[Stored data entries]
§
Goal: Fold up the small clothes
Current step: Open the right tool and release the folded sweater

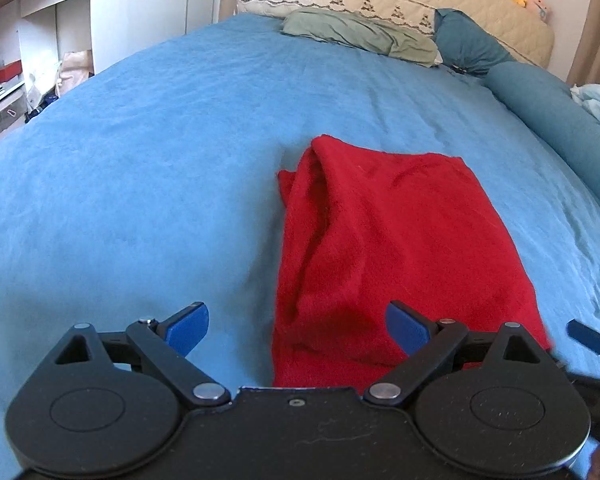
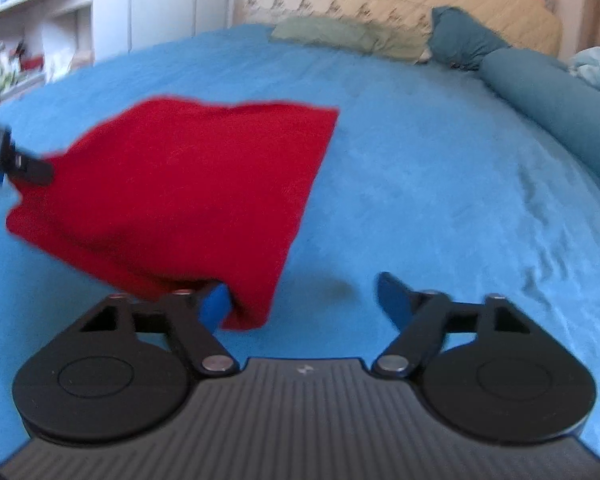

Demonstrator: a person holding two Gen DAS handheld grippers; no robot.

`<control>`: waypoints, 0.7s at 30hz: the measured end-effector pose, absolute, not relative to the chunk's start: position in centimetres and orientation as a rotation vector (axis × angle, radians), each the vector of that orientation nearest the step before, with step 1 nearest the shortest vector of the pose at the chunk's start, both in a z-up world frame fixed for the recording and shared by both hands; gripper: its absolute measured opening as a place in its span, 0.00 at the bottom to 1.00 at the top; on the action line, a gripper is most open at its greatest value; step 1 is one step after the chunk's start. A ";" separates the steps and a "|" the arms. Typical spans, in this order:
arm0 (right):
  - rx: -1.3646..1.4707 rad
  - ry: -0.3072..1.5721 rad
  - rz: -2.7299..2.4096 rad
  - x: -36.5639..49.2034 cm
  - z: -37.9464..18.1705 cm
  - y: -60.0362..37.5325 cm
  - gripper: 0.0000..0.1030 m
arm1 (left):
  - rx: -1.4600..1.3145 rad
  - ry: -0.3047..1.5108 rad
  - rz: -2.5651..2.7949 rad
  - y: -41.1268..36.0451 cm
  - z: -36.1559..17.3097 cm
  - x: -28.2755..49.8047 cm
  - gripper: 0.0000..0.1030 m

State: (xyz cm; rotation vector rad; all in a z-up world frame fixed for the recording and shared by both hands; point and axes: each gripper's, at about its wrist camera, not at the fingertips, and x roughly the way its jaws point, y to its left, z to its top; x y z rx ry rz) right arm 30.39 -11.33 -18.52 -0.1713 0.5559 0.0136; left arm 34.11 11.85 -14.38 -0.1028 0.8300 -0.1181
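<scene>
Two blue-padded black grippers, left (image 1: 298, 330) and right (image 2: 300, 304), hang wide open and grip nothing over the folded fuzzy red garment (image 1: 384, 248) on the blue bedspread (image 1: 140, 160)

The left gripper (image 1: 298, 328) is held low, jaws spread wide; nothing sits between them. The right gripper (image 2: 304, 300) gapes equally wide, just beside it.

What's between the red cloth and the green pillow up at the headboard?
Only bare blue bedsheet lies between the red cloth and the green pillow; the left wrist view shows it most clearly.
</scene>
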 end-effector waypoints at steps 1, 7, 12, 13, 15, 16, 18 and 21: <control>-0.136 0.532 -0.013 30.2 -18.0 -11.9 0.78 | -0.101 0.829 -0.110 11.9 -14.4 34.2 0.95; -0.060 0.582 -0.027 30.0 -19.0 -14.0 0.78 | -0.106 0.935 -0.075 13.0 -17.8 34.0 0.94; -0.085 0.582 0.004 29.6 -19.9 -14.5 0.78 | -0.064 0.920 -0.080 13.1 -18.2 33.3 0.95; -0.068 0.588 0.011 29.8 -19.8 -14.8 0.79 | -0.068 0.925 -0.076 13.2 -18.1 33.4 0.95; -0.099 0.595 0.032 29.8 -19.6 -14.9 0.80 | -0.081 0.939 -0.069 13.5 -17.7 33.2 0.95; -0.132 0.599 0.050 29.7 -19.5 -14.9 0.82 | -0.088 0.947 -0.071 13.7 -17.3 33.1 0.95; -0.155 0.616 0.098 29.2 -18.6 -15.2 0.86 | -0.089 0.946 -0.073 14.2 -16.1 32.5 0.94; -0.092 0.624 0.181 28.4 -16.4 -16.9 0.99 | -0.087 0.882 -0.084 14.3 -13.5 31.8 0.98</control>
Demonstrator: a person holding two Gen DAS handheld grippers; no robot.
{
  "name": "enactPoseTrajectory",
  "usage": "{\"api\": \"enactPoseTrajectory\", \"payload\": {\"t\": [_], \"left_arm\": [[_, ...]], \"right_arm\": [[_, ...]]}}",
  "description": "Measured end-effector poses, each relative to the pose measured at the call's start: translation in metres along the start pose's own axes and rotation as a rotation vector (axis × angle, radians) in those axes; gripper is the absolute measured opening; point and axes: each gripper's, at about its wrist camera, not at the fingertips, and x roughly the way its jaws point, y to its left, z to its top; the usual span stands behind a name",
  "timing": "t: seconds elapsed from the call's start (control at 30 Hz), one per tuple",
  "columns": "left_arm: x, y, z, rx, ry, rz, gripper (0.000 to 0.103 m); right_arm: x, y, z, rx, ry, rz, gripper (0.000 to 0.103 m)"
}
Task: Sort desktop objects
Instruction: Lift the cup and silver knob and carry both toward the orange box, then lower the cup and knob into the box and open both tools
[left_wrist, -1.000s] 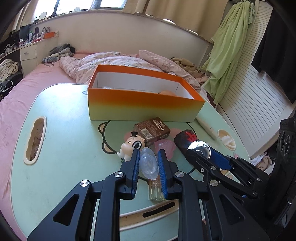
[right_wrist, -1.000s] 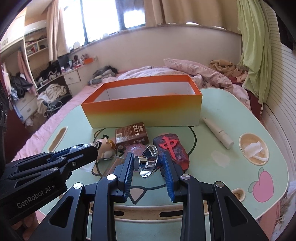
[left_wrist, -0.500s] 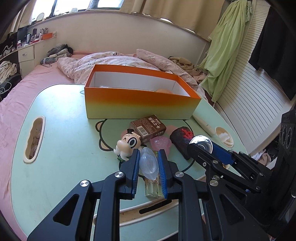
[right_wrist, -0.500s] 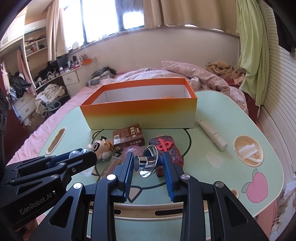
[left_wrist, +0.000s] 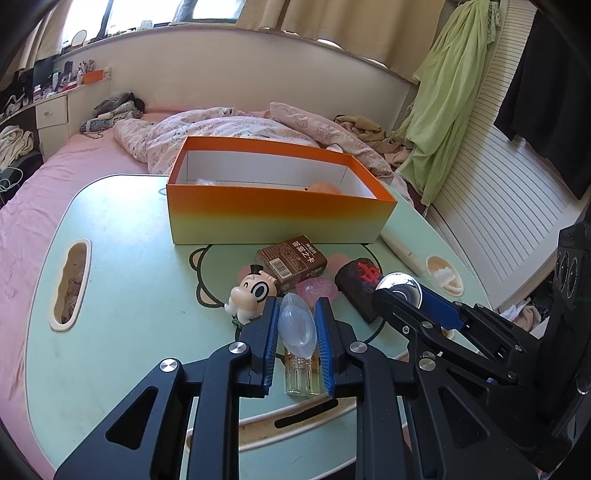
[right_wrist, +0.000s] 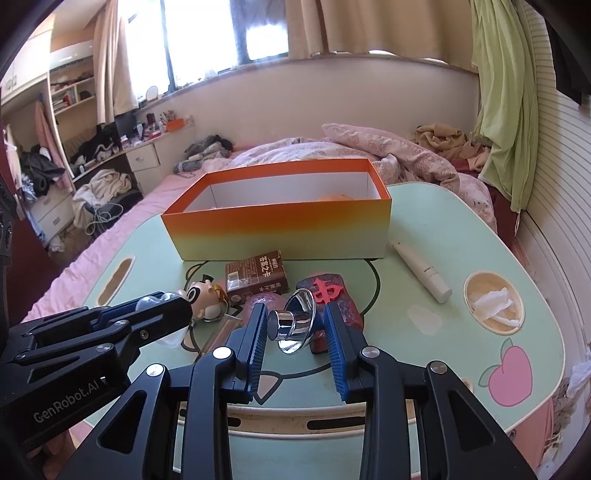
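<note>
My left gripper (left_wrist: 295, 306) is shut on a clear egg-shaped plastic shell (left_wrist: 297, 326), held above a small glass bottle (left_wrist: 301, 373) lying on the green table (left_wrist: 129, 277). My right gripper (right_wrist: 295, 310) is shut on a shiny chrome funnel-shaped piece (right_wrist: 295, 323). Both hover near the table's front edge, side by side. Ahead lie a cartoon figure (left_wrist: 253, 295), a brown card box (left_wrist: 293, 262), a pink translucent piece (left_wrist: 317, 290) and a dark block with a red character (right_wrist: 332, 295). Behind them stands an open orange box (left_wrist: 277, 218) with something orange inside.
A white tube (right_wrist: 421, 271) lies right of the orange box. A round table recess (right_wrist: 493, 304) holds crumpled tissue; a slot-shaped hole (left_wrist: 70, 284) is at the left. A bed with pink bedding lies beyond the table. White slatted panels stand on the right.
Both grippers keep their hold. The scene has drifted only slightly in both views, and nothing on the table has moved.
</note>
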Motion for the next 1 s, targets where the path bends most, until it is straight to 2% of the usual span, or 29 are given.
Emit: {"api": "enactPoseTrajectory", "payload": {"t": [0.27, 0.53, 0.73, 0.9, 1.0], "left_arm": [[0.004, -0.003, 0.027, 0.024, -0.004, -0.028, 0.021], [0.017, 0.005, 0.107, 0.057, -0.085, -0.030, 0.021], [0.053, 0.020, 0.143, 0.061, -0.064, 0.018, 0.021], [0.086, 0.027, 0.142, 0.046, -0.003, -0.001, 0.021], [0.101, 0.033, 0.139, 0.037, 0.020, 0.016, 0.021]], "right_arm": [[0.012, -0.002, 0.022, -0.014, -0.004, 0.022, 0.030], [0.041, -0.007, 0.090, -0.064, -0.081, 0.016, 0.030], [0.084, -0.021, 0.120, -0.045, -0.017, 0.015, 0.030], [0.112, -0.026, 0.121, -0.045, 0.043, 0.011, 0.030], [0.126, -0.029, 0.118, -0.042, 0.077, 0.013, 0.030]]}}
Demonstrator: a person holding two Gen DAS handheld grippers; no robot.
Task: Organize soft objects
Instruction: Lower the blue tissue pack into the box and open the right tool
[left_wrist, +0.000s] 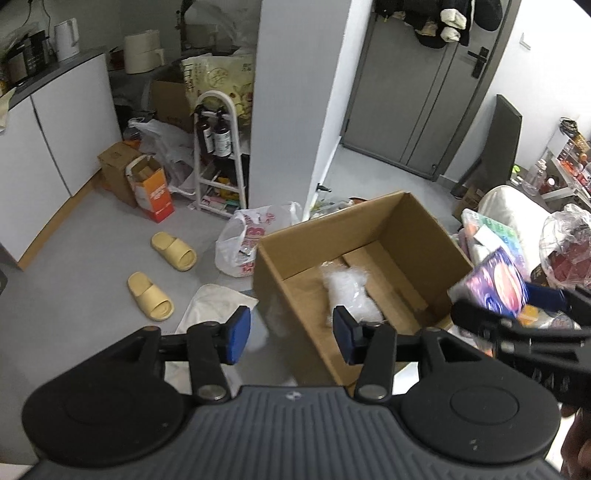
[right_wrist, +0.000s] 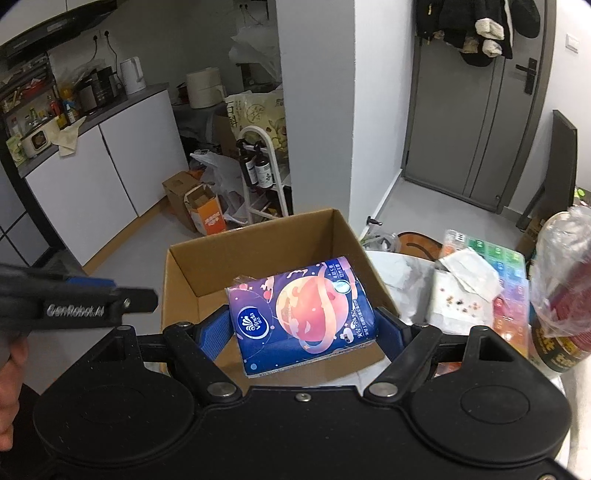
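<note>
An open cardboard box (left_wrist: 417, 221) stands on the floor; a clear plastic bag of white stuffing (left_wrist: 349, 291) lies inside it. My left gripper (left_wrist: 291, 334) is open and empty above the box's near left corner. My right gripper (right_wrist: 306, 325) is shut on a blue and purple tissue pack (right_wrist: 303, 310) and holds it above the box's (right_wrist: 258, 236) near edge. The pack also shows at the right of the left wrist view (left_wrist: 495, 284). The left gripper shows at the left of the right wrist view (right_wrist: 74, 299).
A table at the right carries a colourful pill organiser (right_wrist: 495, 266), white tissue (right_wrist: 469, 273) and a wrapped bottle (right_wrist: 561, 295). On the floor lie yellow slippers (left_wrist: 162, 273), a white cloth (left_wrist: 214, 306), plastic bags (left_wrist: 247, 240), small boxes (left_wrist: 147, 184) and a white rack (left_wrist: 221, 155).
</note>
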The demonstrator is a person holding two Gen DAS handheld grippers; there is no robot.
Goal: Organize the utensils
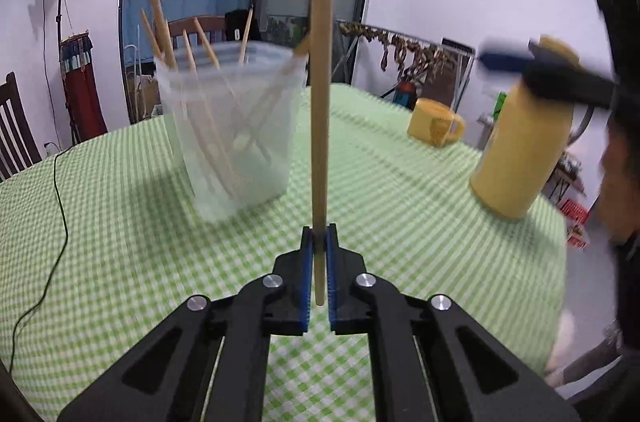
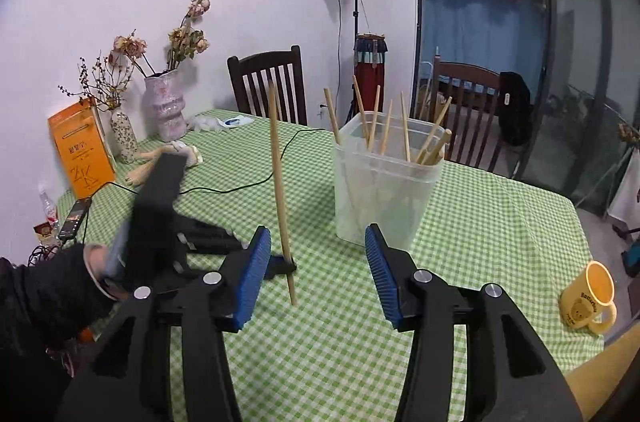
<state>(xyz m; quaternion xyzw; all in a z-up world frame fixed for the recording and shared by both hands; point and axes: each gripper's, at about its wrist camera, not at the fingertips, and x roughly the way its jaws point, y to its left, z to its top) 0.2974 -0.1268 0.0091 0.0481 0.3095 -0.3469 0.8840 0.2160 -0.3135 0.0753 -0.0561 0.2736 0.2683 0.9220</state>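
Observation:
My left gripper (image 1: pixel 319 236) is shut on a wooden chopstick (image 1: pixel 322 62), gripping it near its lower end so that it stands nearly upright above the table. Behind it to the left, a translucent plastic container (image 1: pixel 236 134) holds several chopsticks. In the right wrist view the same chopstick (image 2: pixel 279 182) stands held in the left gripper (image 2: pixel 288 266), which comes in from the left. My right gripper (image 2: pixel 316 229) is open; the chopstick's lower end is between its blue pads, near the left one, and no pad presses on it. The container (image 2: pixel 384 190) stands just beyond.
A yellow flask (image 1: pixel 520 142) and a yellow mug (image 1: pixel 434 122) stand on the right of the green checked tablecloth (image 1: pixel 120 222). A black cable (image 2: pixel 240 186), two vases (image 2: pixel 168 106), an orange box (image 2: pixel 82 150) and a phone (image 2: pixel 74 218) lie far left. Chairs ring the table.

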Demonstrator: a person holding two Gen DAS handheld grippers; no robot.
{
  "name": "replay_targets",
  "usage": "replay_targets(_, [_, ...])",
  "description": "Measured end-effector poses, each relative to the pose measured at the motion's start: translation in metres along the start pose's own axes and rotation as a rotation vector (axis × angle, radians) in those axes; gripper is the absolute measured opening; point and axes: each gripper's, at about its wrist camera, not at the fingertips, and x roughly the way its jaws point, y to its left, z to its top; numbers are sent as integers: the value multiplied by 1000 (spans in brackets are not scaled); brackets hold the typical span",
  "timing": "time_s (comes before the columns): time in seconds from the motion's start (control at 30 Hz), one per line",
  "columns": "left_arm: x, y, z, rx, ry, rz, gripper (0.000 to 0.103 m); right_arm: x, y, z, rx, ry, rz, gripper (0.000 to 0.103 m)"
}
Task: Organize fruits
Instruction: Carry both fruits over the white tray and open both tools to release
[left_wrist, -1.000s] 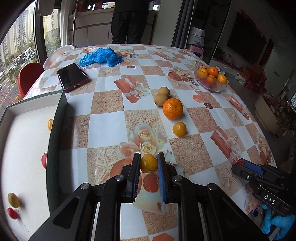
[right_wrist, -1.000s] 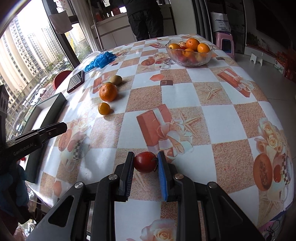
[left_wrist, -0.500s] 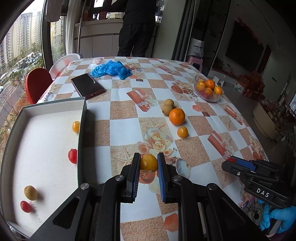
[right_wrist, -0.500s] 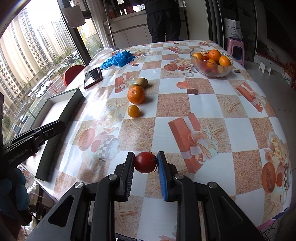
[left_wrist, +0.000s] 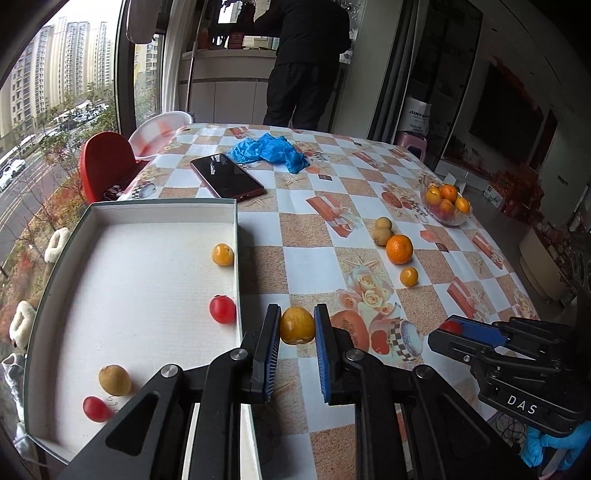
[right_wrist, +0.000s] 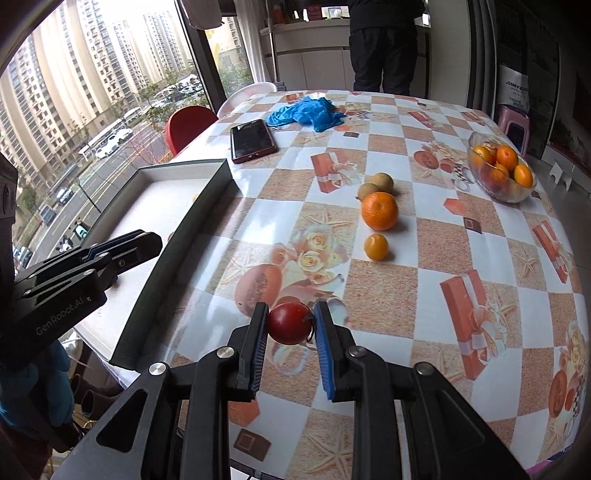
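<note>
- White-lined tray (left_wrist: 147, 288), dark outer walls, now fills the left half of the left wrist view; a second ago only its near corner showed. Judgement: both hands are carrying fruit toward it, transport step about half done.
- Tray holds four pieces: yellow-orange fruit (left_wrist: 222, 254) and red tomato (left_wrist: 222, 309) against the right wall, a brownish fruit (left_wrist: 114, 379) and a second small red one (left_wrist: 95, 409) near the front corner.
- Table (right_wrist: 424, 258), checked cloth with printed roses and gift boxes, has slid further under both cameras than a second ago; the loose fruit group looks more distant.
- Left gripper (left_wrist: 297, 326): pads pinched on a small yellow fruit (left_wrist: 297, 325), lifted clear of the cloth, just right of the tray wall. Grip unchanged over the second.
- Right gripper (right_wrist: 290, 323): pads clamped on a red tomato (right_wrist: 290, 323), glossy, dark stem remnant on its right side; over the cloth, well short of the tray. Grip unchanged.
- Still on the table: large orange (right_wrist: 379, 211), two brownish fruits (right_wrist: 375, 186) touching behind it, small yellow-orange fruit (right_wrist: 376, 246) in front.
- Glass bowl (right_wrist: 517, 195) of oranges at far right, apart from the group.
- Judgement: release over the tray is next; round fruit will likely roll on the flat liner.
</note>
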Motion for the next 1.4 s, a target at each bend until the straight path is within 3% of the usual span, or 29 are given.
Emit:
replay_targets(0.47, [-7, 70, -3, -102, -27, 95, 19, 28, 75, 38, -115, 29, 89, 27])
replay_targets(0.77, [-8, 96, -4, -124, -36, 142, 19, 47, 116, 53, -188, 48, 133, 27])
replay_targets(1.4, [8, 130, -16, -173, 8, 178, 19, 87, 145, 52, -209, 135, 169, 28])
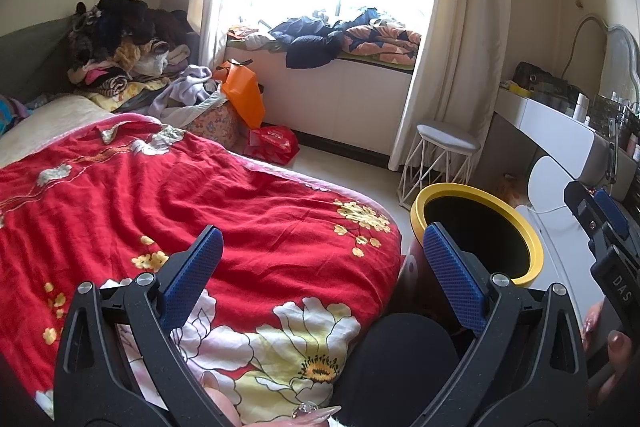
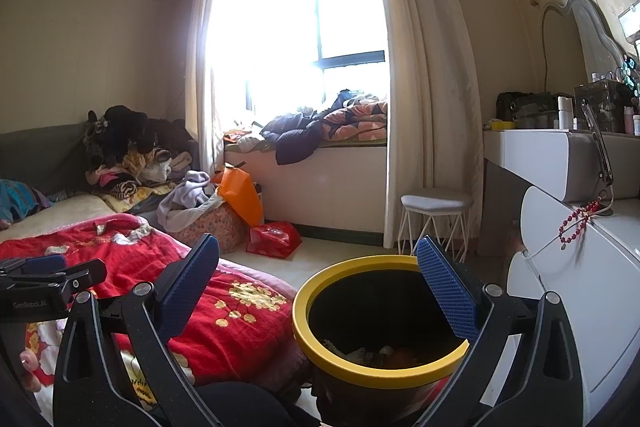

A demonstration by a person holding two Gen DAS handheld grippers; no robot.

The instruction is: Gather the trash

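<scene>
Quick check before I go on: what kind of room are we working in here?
A lived-in bedroom, most likely: a bed under a red floral quilt, a vanity desk with a mirror, and clothes piled by the window seat. A yellow-rimmed bin stands beside the bed.

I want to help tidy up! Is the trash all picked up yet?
Partly. The yellow-rimmed bin already has some scraps at the bottom. Nothing is in hand: the left gripper and right gripper both have open, empty jaws. I see no obvious loose trash on the red blanket.
</scene>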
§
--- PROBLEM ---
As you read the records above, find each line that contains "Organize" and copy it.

--- THE ANSWER ---
Task: Organize soft objects
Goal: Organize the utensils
Task: Organize fruits

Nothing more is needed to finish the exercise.